Project

General

Profile

Using DUNE's dCache Scratch, Persistent, and Tape-Backed Space at Fermilab

THIS PAGE HAS MOVED TO the DUNE wiki

Request access to the wiki by sending an email to .












dCache Space

For temporary storage, you can put files in scratch space.

     /pnfs/dune/scratch/users/<makeyourowndirectory>

There is no limit to how much data or how many files you can put in the scratch area. We share the total scratch pool (about 1 PB) with all other Fermilab experiments. As of 2015, the lifetime of files in the scratch area is approximately one month. An automatic process will clean up old files, which keeps the most recently used files, and deleting ones not used. A histogram of the time since last file use for files in scratch is kept updated at http://fndca.fnal.gov/dcache/lifetime//PublicScratchPools.jpg . The age of files to be deleted next can be read off of this plot. You can find the last-use time with ls -lu. Updating the timestamp with the touch command is not sufficient to update the last use time, and files that are merely repeatedly touched in this way will still be evicted.

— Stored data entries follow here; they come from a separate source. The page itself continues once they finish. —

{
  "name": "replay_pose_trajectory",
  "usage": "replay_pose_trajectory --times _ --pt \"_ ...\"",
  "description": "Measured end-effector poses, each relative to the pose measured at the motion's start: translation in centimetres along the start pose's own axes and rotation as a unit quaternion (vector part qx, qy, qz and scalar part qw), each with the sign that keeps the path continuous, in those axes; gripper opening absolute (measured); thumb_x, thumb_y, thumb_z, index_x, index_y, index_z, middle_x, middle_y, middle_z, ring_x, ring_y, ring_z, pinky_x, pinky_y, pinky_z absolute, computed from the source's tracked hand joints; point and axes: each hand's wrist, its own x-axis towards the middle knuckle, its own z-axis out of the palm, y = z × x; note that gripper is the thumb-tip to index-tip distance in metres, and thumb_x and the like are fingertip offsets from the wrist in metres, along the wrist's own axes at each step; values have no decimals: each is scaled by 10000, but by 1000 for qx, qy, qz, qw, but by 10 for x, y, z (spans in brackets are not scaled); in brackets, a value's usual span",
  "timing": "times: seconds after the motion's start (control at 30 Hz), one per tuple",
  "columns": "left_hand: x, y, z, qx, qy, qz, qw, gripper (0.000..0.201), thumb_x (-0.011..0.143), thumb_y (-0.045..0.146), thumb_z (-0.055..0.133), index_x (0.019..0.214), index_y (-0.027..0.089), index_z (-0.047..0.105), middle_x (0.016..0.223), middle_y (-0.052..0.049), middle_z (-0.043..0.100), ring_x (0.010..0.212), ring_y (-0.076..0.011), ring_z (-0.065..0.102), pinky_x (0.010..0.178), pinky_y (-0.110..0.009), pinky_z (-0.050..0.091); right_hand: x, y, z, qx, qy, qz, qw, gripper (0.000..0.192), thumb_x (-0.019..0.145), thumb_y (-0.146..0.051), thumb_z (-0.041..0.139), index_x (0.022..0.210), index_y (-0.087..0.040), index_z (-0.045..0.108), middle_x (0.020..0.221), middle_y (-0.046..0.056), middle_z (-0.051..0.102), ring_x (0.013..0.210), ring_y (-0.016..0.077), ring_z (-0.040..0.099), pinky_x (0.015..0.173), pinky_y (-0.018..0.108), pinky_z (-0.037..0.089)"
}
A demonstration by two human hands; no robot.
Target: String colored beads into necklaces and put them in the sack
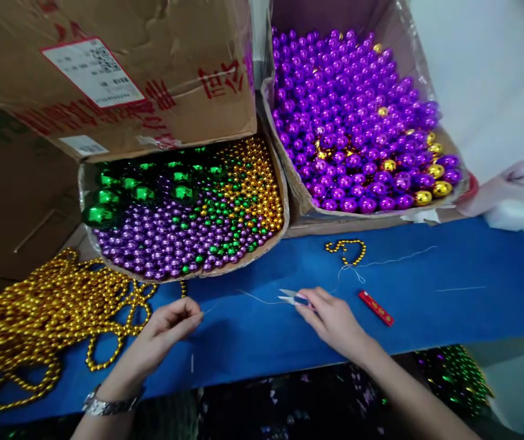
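My left hand [170,324] is closed in a pinch above the blue tabletop [243,348], and a short end of thin thread [211,308] sticks out from between thumb and forefinger. To its right, my right hand [333,318] grips a pair of small thread snips [293,297], blades pointing left and apart. A pale thread [259,299] runs leftward from beside the blades. Behind the right hand, a short string of gold beads [361,249] lies with a loose white thread [393,261].
Boxes of loose beads stand behind: a cardboard box [127,272] with purple, green and gold beads, and another box [296,183] with larger purple ones. Gold bead strands [55,311] are heaped at left. A red packet [375,307] lies right of my right hand.
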Motion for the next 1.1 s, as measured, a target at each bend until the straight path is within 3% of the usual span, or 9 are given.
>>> replay_pose_trajectory --times 0.17,0.33,1.1 --pt "-7 -3 -3 -11 -2 12 1000 220 846 363 543 739 171 525 660 29 438 609 -104 382 547 -207 325 25 -28 23 -70 -32 -5 997 322 940 -448 398 1117 -239 567 926 53 639 773 209 660 618 260 467" --pt "-11 -4 -6 -13 -1 20 1000 210 846 354 547 739 174 529 653 29 444 604 -105 388 545 -209 325 33 -42 34 -105 -54 -9 993 342 946 -454 377 1114 -222 564 905 60 644 736 204 665 581 243 454" --pt "-17 -1 -11 7 -13 23 1000 217 858 347 524 725 176 539 653 18 447 615 -121 398 563 -227 327 39 -48 48 -148 -65 -6 987 321 932 -462 408 1019 -206 580 880 60 655 708 197 678 573 246 481"
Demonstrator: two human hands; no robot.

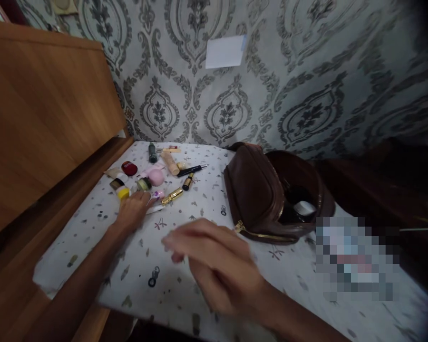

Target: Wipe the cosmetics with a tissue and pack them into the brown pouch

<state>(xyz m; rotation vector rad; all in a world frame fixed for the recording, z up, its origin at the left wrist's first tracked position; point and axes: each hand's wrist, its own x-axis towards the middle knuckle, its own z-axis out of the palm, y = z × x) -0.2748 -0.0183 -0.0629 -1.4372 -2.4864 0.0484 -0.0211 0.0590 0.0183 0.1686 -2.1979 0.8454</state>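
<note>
Evidently, the left hand [133, 211] is laid flat near the left edge of the worktop [185, 285], its fingers loosely spread and touching a small white-and-pink tube [156, 195] at the near side of a cluster of cosmetics; nothing is closed in that grip. A gold lipstick [171, 196] lies just beside the fingertips, with a pink sponge [156, 177], a red compact [129, 168], a yellow-capped pot [123, 193], a beige tube [170, 163] and a black pen [191, 169] further back. These pieces are judged light, hard and smooth, liable to roll or slip, and best pinched across their middles; the sponge is judged soft and springy. The right hand [217, 263] is held above the near middle of the worktop, blurred, its grip loosely open and empty. A brown leather pouch [257, 194] with a gold zip stands unzipped toward the right edge, supple but holding its shape. The worktop is covered by a white printed cloth.
</note>
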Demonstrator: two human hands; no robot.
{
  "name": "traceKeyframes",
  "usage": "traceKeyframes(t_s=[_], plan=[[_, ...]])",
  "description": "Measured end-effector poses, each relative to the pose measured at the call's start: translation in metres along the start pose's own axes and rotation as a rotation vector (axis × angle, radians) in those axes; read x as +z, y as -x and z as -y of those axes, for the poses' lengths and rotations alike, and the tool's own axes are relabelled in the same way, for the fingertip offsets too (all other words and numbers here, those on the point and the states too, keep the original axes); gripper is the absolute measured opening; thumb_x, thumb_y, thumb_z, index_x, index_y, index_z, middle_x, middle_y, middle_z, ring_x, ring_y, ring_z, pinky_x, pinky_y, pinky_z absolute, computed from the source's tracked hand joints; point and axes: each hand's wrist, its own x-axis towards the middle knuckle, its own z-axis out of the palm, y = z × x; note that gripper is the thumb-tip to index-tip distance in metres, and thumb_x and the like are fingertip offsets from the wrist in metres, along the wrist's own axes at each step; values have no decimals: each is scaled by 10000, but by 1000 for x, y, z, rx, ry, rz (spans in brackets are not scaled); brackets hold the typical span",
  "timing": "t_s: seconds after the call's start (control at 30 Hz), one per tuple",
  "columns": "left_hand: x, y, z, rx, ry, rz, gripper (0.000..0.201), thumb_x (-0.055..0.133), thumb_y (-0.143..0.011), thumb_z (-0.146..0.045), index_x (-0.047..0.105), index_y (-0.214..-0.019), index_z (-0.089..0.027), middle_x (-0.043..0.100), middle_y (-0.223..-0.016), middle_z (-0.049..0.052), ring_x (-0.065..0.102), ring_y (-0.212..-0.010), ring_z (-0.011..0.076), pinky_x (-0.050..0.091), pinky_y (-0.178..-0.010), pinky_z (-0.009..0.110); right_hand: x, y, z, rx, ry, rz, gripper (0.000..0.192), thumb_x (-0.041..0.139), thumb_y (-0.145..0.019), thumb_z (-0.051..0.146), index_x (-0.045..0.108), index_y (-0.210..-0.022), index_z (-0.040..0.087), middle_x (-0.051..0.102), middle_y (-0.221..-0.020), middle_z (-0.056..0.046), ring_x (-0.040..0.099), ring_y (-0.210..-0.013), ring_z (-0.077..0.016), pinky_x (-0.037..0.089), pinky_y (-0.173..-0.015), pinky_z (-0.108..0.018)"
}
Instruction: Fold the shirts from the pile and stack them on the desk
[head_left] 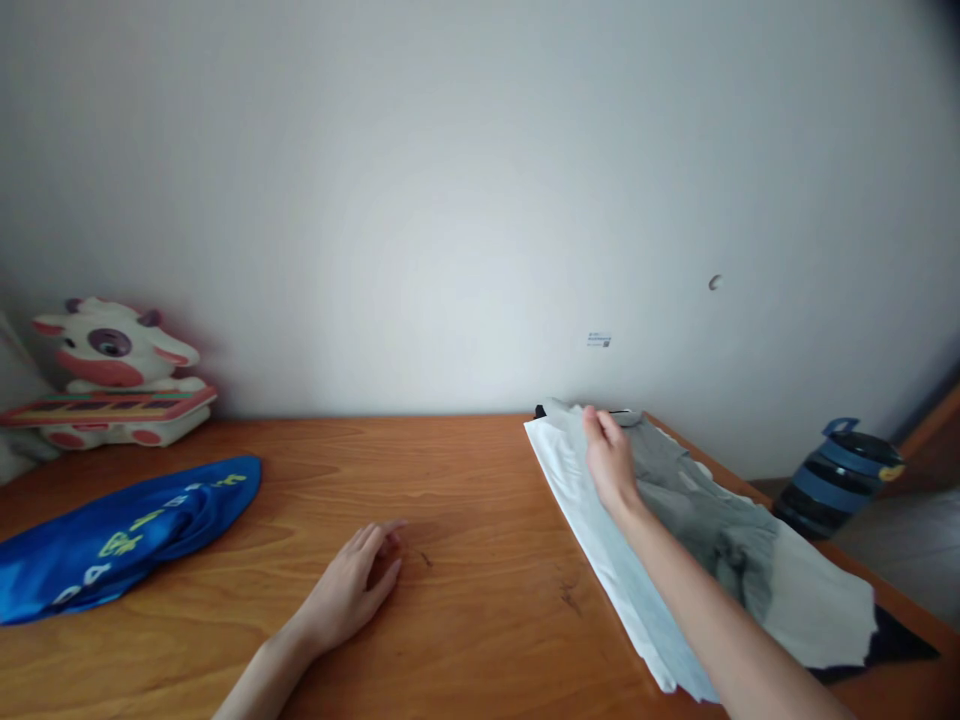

For persistent storage, you can put files in

     /pnfs/dune/persistent/users/<makeyourowndirectory>

There is also a /pnfs/lbne/ area, and users on the dunegpvm machines have read-write access to it. It has scratch and persistent areas as well, and the persistent disk space is shared with /pnfs/dune. It is kept around because many files were written before DUNE was established, and 35-ton is still writing data to this space.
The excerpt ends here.